Despite those impressive teeth, they mostly eat plant matter. They will eat flowers, seed pods and fruit that fall from trees - so, they are very, very surface oriented. Stealthy casting is not required. In fact, the splashier the presentation the better! The most active fish we saw on our trip were positioned under tree
where a troop of howler monkeys were feeding, knocking fruits into the water. It was quite a scene with the dominant male whooping it up because we were in his territory, knocking fruit into the water, which was making the fish even more aggressive...and I forgot to turn on my GoPro. While machaca will eat bait fish, frogs, small lizards and aquatic insects, once they are adults their main diet is plant matter that falls into the river.
Now, a bit more about how this whole trip happened. We planned a family vacation to Costa Rica to have some down time after the kids’ school year. This was to be a family trip, not a fishing trip, but when I brought the idea of a guided trip up to my wife, and God bless her, she suggested I book it as a Father’s Day present.
I got in touch with Peter Gorinsky of Fly Fish Costa Rica. We chatted by email. He suggested a float trip for machaca. I had never heard of machaca, but I have a “trust the recommendation of the local guide policy”, so I went with it.

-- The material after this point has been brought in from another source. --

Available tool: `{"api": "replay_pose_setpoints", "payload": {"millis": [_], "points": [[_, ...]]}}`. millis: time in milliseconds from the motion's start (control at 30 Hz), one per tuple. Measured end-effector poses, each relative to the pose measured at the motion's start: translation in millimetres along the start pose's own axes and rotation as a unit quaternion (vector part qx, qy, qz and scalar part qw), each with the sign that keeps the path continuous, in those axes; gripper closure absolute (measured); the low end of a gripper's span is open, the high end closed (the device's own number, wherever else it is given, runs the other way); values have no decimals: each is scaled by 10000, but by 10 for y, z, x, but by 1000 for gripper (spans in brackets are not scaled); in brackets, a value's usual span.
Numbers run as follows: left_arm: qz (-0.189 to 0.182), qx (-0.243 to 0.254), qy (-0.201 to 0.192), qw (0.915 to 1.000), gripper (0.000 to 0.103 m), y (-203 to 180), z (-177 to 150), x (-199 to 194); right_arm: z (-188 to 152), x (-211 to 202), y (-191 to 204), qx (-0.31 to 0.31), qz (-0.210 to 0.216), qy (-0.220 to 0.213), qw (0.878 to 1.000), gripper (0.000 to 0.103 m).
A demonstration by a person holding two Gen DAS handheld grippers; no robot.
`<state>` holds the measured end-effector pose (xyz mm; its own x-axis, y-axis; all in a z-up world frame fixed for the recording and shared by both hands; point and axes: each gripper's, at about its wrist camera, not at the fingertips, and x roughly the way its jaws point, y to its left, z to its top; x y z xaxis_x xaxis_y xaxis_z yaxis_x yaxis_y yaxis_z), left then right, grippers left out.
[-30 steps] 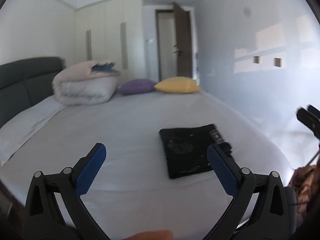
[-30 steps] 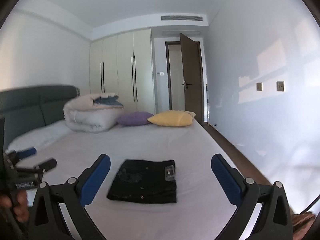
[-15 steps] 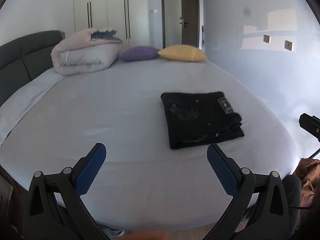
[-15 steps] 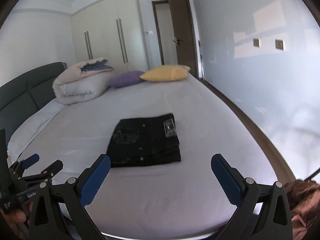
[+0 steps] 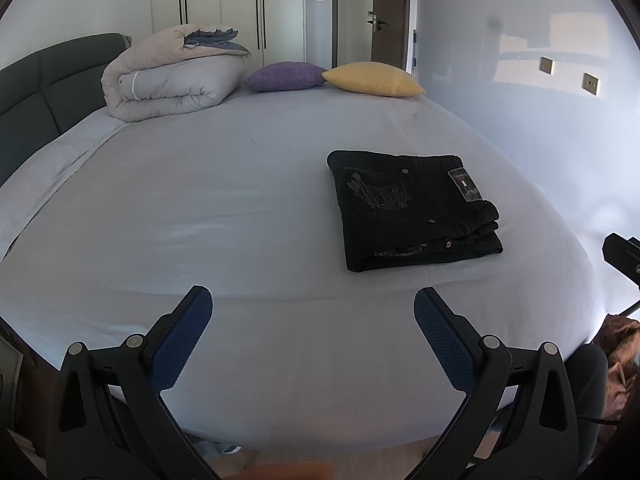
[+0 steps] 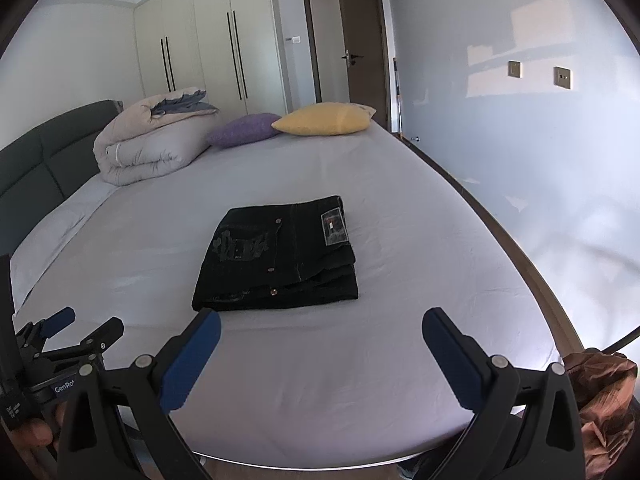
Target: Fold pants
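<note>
Black pants [image 5: 412, 210] lie folded into a compact rectangle on the white bed sheet [image 5: 240, 208], right of centre in the left wrist view. In the right wrist view the pants [image 6: 276, 256] lie just beyond the fingers. My left gripper [image 5: 312, 336] is open and empty, held above the bed's near edge, left of the pants. My right gripper [image 6: 320, 356] is open and empty, short of the pants. The left gripper also shows at the lower left of the right wrist view [image 6: 76, 332].
A rolled duvet [image 5: 172, 76], a purple pillow [image 5: 284, 76] and a yellow pillow [image 5: 372, 78] lie at the far end. A dark headboard [image 5: 44, 88] is on the left. Brown cloth [image 6: 604, 396] lies off the bed's right corner.
Both grippers have tilted downward and drawn back over the bed's near edge, so the folded pants sit higher in both views. The pants have not moved.
</note>
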<state>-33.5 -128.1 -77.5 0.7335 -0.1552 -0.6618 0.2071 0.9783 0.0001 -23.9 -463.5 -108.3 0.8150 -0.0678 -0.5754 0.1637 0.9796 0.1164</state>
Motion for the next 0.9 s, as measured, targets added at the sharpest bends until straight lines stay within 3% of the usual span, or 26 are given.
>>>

Mr. Gorinsky is a remarkable character. He’s one of those guys who, no matter what you have done with your life, makes you feel that perhaps your decisions have been safe and a little dull. Born in Guyana, he grew up playing in the jungle and rivers surrounding his village. He survived an attack by caiman when he was 7 (“The trick is you roll with them, don’t try to pull away. That’s how they tear you apart. Then you go for their eyes”). He started fly fishing as a young man. He was the first known person to catch an arapima on the fly. He started his guide business, Fly Fish Costa Rica in the 1970’s. He’s fished all over Central and South America, as well as the US and probably some other places we didn’t talk about. He speaks eight languages, and yes, English is one of them. And he’s a hell of a nice guy and a joy to be around. It turns out that he is also a convert to the Way of Tenkara, committed to popularizing the method in Central America. He was excited about the idea of testing out tenkara for machaca!
We started getting hits from fish within a few minutes of our launch. Since machaca mostly feed on plant matter that falls into the river, they were primarily holding along the banks, preferring shady spots. Their takes are fast. Really fast! In fact, I have never missed so many fish on a single outing. I would estimate that I missed several dozen fish before I had a solid hook up. I will admit that I was a little slow on my sets that morning, but I was simply not prepared for the ferocious, lightning fast takes of these fish. Unlike many of our North American species that suck or slurp in their food (think bass and to some degree trout) these fish actually bite their targets, which I think leads to their rapid fraud detection. Eventually, I did get dialed in started hooking fish more frequently.